(Source records)
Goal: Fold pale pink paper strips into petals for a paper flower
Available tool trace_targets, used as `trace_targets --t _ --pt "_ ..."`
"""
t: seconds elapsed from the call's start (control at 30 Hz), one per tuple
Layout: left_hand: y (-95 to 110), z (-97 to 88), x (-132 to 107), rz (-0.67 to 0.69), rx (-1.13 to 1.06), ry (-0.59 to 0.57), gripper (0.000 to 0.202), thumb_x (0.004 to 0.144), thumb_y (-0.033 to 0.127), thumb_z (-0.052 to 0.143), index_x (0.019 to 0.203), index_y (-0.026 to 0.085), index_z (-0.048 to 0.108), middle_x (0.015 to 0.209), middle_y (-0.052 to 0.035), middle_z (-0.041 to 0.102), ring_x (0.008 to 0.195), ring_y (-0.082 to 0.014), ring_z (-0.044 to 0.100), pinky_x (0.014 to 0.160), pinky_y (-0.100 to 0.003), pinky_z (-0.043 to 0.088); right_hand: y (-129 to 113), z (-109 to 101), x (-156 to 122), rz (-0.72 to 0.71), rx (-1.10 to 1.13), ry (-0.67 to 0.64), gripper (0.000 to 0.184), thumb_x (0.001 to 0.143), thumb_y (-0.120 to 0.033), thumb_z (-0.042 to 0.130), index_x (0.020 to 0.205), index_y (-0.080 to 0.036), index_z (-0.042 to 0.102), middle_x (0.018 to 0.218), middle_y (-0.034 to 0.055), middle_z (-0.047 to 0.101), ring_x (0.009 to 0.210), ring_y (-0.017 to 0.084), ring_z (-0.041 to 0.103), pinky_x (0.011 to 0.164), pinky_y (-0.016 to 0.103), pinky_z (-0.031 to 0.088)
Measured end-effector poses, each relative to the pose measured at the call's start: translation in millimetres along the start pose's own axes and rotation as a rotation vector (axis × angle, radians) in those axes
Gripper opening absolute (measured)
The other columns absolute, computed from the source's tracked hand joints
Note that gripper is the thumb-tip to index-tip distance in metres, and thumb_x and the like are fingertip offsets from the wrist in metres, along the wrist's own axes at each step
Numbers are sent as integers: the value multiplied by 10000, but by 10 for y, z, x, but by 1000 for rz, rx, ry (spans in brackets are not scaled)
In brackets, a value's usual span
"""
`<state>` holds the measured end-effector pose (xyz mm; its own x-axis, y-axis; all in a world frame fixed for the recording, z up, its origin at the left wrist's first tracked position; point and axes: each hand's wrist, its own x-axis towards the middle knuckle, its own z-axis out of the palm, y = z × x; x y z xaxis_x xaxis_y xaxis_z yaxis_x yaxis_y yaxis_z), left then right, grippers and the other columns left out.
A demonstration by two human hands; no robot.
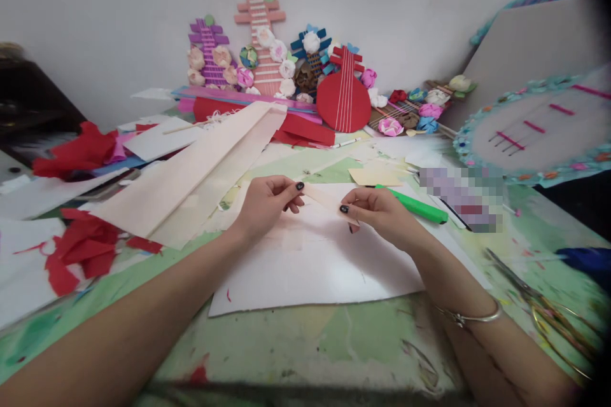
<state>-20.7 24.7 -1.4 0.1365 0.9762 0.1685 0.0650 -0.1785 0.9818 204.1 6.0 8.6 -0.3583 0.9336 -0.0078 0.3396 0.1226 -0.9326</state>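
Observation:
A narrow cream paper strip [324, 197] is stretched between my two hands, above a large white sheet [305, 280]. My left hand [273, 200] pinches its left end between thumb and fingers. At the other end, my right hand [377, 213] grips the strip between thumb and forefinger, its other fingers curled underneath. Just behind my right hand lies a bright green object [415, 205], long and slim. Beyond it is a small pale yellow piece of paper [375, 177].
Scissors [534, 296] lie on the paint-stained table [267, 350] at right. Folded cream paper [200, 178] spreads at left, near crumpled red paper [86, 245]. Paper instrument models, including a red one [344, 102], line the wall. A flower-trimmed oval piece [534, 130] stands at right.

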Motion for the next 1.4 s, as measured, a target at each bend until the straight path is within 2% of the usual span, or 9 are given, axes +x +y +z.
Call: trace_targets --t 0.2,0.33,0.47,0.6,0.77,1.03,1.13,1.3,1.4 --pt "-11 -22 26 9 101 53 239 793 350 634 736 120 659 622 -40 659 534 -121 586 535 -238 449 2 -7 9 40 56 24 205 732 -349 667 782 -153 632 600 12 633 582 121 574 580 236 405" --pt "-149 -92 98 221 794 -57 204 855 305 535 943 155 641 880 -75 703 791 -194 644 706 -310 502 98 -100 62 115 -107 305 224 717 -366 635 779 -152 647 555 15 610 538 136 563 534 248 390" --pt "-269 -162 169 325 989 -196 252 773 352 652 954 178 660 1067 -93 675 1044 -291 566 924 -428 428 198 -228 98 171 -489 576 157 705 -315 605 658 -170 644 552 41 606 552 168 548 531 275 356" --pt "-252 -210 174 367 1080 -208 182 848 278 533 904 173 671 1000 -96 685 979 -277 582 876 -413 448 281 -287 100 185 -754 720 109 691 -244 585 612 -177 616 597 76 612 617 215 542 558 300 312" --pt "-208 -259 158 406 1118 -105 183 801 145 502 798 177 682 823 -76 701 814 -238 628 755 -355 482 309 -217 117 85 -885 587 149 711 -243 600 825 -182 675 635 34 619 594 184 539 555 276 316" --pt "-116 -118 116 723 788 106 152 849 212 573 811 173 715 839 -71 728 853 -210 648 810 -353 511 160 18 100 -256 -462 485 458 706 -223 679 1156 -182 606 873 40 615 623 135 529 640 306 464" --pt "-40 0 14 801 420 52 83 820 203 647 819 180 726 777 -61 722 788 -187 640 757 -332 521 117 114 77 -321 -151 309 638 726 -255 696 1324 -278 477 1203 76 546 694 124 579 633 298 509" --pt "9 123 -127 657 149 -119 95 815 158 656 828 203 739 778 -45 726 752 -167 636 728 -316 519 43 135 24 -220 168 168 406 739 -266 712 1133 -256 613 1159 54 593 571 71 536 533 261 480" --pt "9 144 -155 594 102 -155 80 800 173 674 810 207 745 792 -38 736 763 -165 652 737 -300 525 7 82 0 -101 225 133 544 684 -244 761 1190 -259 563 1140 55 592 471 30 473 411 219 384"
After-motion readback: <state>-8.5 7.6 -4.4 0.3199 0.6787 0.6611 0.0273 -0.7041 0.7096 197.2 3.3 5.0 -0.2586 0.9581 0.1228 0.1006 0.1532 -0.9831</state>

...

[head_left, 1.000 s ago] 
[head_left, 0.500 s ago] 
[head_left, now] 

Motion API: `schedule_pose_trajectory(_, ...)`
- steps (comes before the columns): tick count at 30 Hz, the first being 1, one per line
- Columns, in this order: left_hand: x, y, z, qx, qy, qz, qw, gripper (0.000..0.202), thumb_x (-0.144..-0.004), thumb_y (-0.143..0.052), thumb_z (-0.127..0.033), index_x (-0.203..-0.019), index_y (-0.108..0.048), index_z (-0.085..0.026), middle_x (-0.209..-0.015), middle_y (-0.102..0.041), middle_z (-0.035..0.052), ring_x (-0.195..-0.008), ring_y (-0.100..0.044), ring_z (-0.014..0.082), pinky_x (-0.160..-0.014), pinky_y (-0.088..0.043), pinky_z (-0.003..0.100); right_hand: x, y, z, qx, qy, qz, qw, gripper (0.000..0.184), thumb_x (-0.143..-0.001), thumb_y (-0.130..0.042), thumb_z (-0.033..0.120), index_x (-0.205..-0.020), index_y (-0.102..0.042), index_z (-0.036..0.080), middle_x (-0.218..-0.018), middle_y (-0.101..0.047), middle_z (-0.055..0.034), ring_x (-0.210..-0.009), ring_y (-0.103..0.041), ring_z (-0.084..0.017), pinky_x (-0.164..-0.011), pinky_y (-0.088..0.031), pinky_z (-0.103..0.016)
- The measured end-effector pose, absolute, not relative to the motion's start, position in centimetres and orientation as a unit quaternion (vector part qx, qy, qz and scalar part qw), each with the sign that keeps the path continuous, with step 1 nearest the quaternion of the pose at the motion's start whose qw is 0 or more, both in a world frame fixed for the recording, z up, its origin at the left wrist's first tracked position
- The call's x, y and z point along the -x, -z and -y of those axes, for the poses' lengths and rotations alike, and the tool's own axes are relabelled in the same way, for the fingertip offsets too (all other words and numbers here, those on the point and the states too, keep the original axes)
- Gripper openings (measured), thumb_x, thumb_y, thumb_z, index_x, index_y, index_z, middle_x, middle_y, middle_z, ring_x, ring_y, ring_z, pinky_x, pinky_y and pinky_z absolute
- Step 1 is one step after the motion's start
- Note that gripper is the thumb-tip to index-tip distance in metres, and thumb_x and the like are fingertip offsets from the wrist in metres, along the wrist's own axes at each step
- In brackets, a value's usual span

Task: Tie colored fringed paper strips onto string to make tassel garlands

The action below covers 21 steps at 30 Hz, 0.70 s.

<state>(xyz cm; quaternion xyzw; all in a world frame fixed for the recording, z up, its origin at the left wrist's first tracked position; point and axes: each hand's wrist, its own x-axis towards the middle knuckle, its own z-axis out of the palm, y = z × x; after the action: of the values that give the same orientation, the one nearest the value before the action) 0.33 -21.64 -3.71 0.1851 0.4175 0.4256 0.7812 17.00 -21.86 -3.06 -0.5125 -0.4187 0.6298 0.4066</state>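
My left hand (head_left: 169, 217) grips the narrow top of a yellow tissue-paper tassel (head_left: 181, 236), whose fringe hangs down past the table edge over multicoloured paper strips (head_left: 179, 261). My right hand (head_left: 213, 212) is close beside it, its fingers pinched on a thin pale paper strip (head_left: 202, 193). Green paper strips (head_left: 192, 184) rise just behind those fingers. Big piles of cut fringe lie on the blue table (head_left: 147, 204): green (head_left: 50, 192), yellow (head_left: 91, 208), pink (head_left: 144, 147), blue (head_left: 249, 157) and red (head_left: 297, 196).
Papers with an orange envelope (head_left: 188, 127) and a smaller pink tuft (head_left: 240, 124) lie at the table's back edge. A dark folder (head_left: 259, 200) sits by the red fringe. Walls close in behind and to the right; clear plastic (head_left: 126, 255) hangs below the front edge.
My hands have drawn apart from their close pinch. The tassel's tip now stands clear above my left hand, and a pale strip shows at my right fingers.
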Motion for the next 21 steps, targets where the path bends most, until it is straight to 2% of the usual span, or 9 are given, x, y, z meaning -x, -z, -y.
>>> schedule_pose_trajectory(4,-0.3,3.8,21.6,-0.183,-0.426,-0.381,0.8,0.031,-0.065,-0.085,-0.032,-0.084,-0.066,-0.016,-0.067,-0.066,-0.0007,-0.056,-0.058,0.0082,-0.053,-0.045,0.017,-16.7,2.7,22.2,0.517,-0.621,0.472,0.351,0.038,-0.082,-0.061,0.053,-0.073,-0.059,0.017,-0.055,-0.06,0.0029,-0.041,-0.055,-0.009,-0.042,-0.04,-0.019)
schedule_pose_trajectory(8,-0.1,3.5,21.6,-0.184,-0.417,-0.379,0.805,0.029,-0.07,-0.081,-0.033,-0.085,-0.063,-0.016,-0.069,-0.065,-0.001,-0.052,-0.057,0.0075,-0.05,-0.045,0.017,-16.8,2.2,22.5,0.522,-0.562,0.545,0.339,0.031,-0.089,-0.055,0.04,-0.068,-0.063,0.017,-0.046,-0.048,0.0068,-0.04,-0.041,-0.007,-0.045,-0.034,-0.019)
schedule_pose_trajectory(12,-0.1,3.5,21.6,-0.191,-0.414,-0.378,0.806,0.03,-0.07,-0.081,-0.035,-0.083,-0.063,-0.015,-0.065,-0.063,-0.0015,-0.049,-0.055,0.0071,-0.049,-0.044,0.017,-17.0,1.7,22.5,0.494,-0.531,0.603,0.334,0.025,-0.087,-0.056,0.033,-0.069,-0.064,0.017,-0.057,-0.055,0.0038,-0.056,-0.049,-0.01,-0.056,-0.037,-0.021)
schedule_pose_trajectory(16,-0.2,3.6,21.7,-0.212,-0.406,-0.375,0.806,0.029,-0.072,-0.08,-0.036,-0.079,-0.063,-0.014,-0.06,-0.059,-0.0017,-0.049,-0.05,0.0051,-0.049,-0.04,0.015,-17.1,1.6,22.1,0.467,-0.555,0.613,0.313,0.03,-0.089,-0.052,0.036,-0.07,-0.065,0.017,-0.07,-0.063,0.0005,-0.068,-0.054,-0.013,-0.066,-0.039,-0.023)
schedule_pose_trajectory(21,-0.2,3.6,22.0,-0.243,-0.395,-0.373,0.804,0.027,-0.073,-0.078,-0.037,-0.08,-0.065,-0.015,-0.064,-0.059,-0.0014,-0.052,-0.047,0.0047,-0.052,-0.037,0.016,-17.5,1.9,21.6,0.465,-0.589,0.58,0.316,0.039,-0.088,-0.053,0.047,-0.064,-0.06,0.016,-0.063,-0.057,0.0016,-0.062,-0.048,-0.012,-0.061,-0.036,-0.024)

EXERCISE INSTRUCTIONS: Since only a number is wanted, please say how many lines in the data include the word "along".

SOLUTION FOR THIS PROBLEM: 4